Shutdown and socially distant, Budapest is still Budapest, the city we love and the city we live in. For all of us, our immediate surroundings are our home – literally. In this latest Budapest blog, we raise a glass to a colourful Londoner and long-term local, whose memorial drink-up must now take place at a later date.

Among the current flurry of postponements and cancellations, one is of particular and poignant relevance to Budapest’s long-entrenched expat community: the memorial drink-up for Mark Phelan. The larger-than-life London actor and bon vivant passed away earlier this year, before the coronavirus pandemic swept Europe.

Scheduled for the Ellátoház tomorrow, Saturday, 21 March, the event is now being slated for 21 April. This Facebook page will keep everyone informed on developments. A cremation ceremony will be held in private.

For everyone who knew him – and few expats passing through Budapest over the last 25 years didn’t chance upon this affable barfly – Big Mark was part of the furniture. Orbiting the classic hangouts of the day – he practically lived in the Sixtus, God rest its soul, for eons – this gruff, rotund Cockney also carved himself out an ever-more successful career in film and TV.

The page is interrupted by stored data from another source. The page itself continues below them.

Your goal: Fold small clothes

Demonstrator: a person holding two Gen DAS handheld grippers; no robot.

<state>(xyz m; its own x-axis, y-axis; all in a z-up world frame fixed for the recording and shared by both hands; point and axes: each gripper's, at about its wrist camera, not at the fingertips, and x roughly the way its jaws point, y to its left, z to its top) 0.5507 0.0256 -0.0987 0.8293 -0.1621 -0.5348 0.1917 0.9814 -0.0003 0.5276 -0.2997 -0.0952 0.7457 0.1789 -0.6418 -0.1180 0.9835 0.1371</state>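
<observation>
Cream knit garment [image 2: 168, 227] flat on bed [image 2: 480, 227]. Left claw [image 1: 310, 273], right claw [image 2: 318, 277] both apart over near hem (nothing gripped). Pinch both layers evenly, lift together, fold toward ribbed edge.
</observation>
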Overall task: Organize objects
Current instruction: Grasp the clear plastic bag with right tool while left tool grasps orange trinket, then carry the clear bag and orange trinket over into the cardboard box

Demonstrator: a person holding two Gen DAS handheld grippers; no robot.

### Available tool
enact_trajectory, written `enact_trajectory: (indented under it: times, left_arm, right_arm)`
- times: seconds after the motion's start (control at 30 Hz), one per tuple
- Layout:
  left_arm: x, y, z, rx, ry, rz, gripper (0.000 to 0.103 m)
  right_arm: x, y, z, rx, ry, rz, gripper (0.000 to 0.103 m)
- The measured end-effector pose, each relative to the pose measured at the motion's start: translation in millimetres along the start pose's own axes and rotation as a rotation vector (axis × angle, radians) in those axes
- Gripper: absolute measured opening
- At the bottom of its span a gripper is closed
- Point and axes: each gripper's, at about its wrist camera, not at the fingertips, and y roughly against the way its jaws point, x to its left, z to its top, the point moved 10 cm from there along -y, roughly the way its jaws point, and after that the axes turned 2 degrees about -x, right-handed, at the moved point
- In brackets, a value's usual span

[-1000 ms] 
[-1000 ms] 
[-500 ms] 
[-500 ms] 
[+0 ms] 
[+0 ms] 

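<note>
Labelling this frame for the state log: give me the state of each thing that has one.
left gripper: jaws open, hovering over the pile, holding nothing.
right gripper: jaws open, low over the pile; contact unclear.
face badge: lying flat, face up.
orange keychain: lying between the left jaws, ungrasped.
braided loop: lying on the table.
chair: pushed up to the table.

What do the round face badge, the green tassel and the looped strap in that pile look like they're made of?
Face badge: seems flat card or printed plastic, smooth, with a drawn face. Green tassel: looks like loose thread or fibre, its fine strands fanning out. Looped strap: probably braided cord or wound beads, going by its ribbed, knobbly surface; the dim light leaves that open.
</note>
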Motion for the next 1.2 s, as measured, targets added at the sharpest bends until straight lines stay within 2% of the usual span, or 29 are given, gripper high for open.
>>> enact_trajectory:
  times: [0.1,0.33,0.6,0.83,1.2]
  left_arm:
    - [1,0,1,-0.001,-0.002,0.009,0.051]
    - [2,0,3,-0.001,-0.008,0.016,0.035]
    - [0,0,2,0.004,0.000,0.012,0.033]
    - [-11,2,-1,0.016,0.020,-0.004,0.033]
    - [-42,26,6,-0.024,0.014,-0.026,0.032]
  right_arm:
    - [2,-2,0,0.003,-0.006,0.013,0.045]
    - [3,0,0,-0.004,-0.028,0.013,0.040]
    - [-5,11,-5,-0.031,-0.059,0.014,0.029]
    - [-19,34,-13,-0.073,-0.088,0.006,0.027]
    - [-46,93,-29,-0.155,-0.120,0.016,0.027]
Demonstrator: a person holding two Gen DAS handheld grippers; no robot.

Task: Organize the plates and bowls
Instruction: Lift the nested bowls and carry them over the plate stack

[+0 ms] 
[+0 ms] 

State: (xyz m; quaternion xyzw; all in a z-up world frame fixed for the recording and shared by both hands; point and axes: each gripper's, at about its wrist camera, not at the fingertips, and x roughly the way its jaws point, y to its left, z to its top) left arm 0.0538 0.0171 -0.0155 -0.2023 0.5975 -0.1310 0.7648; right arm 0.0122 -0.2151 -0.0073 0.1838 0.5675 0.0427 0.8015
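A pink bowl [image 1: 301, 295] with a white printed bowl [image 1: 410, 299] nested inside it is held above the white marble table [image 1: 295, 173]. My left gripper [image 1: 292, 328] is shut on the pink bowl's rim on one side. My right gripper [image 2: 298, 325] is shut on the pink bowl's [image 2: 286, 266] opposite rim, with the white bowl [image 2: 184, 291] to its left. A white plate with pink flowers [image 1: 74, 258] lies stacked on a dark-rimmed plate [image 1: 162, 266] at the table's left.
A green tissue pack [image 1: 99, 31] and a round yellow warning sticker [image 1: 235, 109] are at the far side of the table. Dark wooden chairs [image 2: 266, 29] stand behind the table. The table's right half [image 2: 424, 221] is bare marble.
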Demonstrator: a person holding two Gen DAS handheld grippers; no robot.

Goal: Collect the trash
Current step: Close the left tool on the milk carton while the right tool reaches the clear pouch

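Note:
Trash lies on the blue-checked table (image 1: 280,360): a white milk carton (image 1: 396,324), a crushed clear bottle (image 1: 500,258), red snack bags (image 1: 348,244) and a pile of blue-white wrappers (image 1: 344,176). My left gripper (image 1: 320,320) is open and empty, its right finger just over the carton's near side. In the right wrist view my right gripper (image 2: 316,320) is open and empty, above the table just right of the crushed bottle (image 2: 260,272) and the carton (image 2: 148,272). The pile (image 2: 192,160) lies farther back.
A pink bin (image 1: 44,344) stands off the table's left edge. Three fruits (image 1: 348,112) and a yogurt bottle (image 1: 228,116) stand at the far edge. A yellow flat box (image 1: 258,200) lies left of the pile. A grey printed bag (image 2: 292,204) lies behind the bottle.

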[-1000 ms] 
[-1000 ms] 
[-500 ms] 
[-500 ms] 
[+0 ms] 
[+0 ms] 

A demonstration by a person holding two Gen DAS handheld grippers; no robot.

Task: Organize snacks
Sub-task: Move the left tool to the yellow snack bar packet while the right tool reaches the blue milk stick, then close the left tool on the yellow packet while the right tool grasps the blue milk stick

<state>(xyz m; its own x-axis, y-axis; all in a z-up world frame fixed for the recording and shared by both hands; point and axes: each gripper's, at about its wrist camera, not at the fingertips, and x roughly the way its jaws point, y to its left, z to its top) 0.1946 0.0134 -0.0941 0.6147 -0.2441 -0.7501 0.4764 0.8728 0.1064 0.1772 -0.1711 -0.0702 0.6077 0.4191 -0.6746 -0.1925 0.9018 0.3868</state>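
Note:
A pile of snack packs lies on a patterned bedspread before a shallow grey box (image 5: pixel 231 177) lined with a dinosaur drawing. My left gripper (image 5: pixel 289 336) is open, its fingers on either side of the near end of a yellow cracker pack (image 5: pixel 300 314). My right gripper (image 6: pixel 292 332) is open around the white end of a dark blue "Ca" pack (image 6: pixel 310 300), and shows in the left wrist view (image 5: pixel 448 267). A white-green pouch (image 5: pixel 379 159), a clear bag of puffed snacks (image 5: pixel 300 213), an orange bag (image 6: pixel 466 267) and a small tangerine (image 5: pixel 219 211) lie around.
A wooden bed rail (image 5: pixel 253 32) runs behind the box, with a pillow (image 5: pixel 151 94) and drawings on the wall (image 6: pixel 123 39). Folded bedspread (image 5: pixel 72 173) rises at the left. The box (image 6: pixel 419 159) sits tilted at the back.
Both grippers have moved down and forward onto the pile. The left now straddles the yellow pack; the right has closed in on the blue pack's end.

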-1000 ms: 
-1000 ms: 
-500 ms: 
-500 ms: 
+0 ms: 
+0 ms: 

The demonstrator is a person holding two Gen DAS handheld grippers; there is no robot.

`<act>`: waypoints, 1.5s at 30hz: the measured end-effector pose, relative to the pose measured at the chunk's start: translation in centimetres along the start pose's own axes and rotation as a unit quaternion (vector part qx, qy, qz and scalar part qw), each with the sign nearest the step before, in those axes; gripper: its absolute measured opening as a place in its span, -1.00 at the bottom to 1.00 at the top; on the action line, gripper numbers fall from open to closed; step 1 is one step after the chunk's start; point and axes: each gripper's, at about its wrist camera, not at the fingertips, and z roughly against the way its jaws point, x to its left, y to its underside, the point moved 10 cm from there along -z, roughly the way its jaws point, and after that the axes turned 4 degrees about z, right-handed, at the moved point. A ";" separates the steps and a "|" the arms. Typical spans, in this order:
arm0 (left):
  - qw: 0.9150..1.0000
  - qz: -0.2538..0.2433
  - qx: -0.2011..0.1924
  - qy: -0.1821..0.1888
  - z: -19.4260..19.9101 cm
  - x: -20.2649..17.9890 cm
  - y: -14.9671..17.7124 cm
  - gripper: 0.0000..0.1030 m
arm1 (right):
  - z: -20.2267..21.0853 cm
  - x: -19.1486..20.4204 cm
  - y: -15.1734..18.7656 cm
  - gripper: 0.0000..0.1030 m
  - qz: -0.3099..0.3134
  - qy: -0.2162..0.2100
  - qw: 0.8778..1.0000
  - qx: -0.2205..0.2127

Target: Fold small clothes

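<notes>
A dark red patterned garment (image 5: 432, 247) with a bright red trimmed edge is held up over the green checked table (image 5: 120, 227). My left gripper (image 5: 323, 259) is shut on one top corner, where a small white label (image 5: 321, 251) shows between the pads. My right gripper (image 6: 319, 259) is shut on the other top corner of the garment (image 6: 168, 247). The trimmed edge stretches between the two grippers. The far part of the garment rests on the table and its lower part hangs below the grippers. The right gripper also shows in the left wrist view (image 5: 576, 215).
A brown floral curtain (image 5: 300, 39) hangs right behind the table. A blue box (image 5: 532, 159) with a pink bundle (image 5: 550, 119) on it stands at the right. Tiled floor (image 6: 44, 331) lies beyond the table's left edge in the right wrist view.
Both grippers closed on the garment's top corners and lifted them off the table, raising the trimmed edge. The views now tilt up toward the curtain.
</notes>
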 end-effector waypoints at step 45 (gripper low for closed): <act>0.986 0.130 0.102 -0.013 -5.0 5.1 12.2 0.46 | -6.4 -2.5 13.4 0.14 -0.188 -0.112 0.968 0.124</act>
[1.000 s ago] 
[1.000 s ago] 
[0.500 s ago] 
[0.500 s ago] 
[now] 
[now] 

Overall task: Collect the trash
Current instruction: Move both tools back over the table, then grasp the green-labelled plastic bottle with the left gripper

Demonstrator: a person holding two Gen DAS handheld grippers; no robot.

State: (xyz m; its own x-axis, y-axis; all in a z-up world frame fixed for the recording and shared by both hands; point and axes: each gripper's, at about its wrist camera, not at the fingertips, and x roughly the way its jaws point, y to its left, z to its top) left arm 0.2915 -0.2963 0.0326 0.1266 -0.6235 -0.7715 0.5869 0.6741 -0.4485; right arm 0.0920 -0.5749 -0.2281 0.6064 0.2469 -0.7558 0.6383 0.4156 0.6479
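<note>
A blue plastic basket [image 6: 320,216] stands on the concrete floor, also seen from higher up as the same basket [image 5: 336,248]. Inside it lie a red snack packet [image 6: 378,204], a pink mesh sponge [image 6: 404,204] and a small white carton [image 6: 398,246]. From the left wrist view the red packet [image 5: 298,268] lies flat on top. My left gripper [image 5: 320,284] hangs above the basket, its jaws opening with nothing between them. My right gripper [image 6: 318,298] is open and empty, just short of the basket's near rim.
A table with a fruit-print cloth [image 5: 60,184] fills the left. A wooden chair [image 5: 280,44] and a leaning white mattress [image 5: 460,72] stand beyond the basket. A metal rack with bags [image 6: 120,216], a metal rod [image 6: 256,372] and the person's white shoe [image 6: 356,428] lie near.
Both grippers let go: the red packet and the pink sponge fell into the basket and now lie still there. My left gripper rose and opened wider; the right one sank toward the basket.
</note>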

Sketches from his life, up to 2014 at least, can be found here, in an interview with Mark We Love Budapest ran back in the day. His was a path illuminated by Budapest – “…I knew I’d found my place,” as he says – and one many of us fellow travellers have traipsed down.

Stars warmed to him for his down-to-earth honesty in a milieu otherwise characterised by false smiles and backstabbing. Some would even allow themselves (fools!) to be led astray on forays into the deepest realms of Budapest revelry, somehow making it back on set, very much worse for wear, at the crack of dawn. One of Big Mark’s many, many bar tales had him waking up wrapped around someone’s plant pot with UK comedian Keith Allen’s mobile phone in his pocket.

For the rest of us who propped up a bar counter with him – or watched him perform as part of hilariously outré local rap act the Homeless Millionaires – Big Mark was a constant and amiable presence. Between jobs, he could be spied in the most foreboding reaches of the Vittula, holding court or working his way through another Facán in solitary fashion, a Dickensian figure in a world of Jarmuschian nighthawks.

Those tempting in-betweens shortened by increasingly prestigious film work, Houdini by way of good example, Phelan still remained in character. He remained, in fact, Big Mark, whether being applauded by Oscar-winning Adrien Brody or pontificating over Chelsea's flimsy back four.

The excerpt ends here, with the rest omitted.